Copy out the data word for word, without any of its pictures.

SUPPLIED INFORMATION:

☆ ☆ ☆ ☆ ☆ ☆ ☆

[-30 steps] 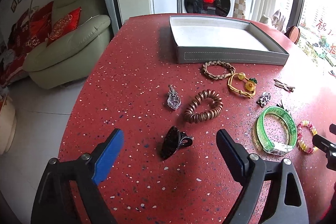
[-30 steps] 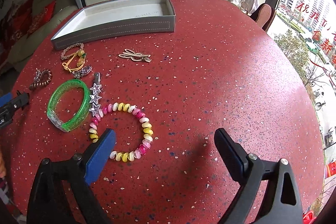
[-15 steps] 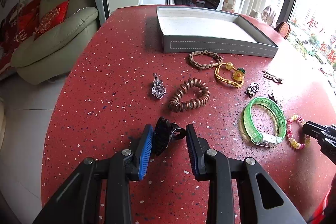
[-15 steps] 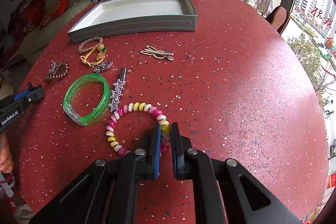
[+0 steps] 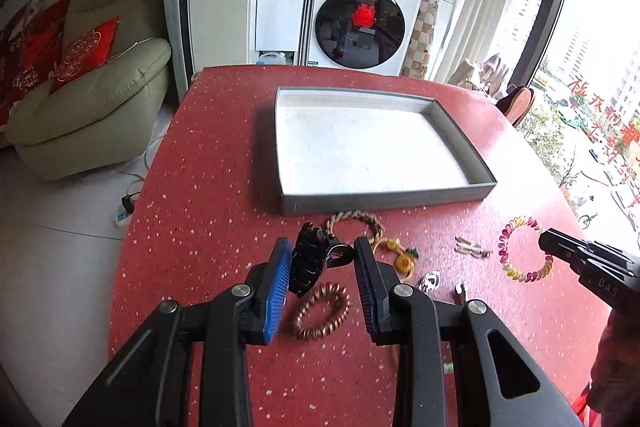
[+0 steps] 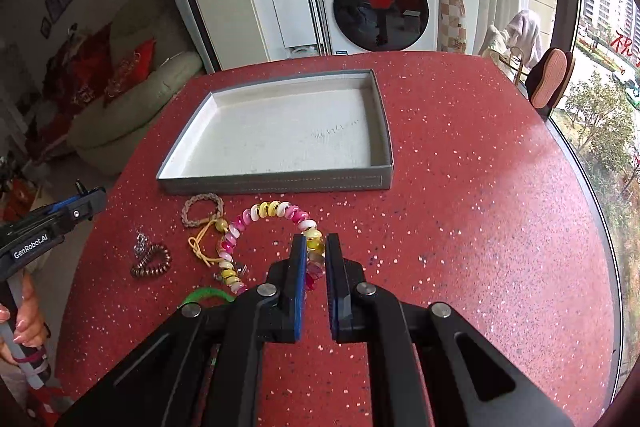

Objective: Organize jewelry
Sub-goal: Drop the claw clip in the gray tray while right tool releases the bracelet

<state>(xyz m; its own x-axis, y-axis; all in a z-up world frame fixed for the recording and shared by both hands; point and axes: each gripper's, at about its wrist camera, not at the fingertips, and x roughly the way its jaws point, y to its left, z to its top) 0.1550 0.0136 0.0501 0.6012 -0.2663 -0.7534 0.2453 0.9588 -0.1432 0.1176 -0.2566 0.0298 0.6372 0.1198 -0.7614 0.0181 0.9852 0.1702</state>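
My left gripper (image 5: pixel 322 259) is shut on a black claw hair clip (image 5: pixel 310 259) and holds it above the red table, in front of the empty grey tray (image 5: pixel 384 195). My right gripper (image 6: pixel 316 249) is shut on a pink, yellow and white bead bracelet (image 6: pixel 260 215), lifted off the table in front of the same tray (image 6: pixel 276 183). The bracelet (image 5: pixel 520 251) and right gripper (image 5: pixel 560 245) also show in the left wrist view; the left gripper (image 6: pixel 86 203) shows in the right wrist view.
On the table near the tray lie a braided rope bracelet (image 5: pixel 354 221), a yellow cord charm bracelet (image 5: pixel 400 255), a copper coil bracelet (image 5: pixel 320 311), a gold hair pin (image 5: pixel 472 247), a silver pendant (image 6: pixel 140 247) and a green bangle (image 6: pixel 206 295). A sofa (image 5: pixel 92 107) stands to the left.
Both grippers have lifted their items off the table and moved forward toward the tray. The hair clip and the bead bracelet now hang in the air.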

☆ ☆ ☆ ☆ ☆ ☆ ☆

RESULT FOR THIS TASK:
[-30 steps] 
[-30 steps] 
[-15 steps] 
[-15 steps] 
[+0 steps] 
[+0 steps] 

Objective: Organize jewelry
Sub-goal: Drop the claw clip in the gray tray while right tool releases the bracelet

<state>(xyz m; its own x-axis, y-axis; all in a z-up world frame fixed for the recording and shared by both hands; point and axes: each gripper's, at about its wrist camera, not at the fingertips, and x roughly the way its jaws point, y to its left, z to its top) 0.1550 0.0136 0.0501 0.6012 -0.2663 -0.7534 0.2453 0.9588 -0.1432 0.1176 -0.2566 0.0298 0.6372 0.1198 -0.7614 0.0181 0.9852 0.1702</state>
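My left gripper (image 5: pixel 322 259) is shut on a black claw hair clip (image 5: pixel 310 259) and holds it above the red table, in front of the empty grey tray (image 5: pixel 384 195). My right gripper (image 6: pixel 316 249) is shut on a pink, yellow and white bead bracelet (image 6: pixel 260 215), lifted off the table in front of the same tray (image 6: pixel 276 183). The bracelet (image 5: pixel 520 251) and right gripper (image 5: pixel 560 245) also show in the left wrist view; the left gripper (image 6: pixel 86 203) shows in the right wrist view.
On the table near the tray lie a braided rope bracelet (image 5: pixel 354 221), a yellow cord charm bracelet (image 5: pixel 400 255), a copper coil bracelet (image 5: pixel 320 311), a gold hair pin (image 5: pixel 472 247), a silver pendant (image 6: pixel 140 247) and a green bangle (image 6: pixel 206 295). A sofa (image 5: pixel 92 107) stands to the left.
Both grippers have lifted their items off the table and moved forward toward the tray. The hair clip and the bead bracelet now hang in the air.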

No further output remains for this exercise.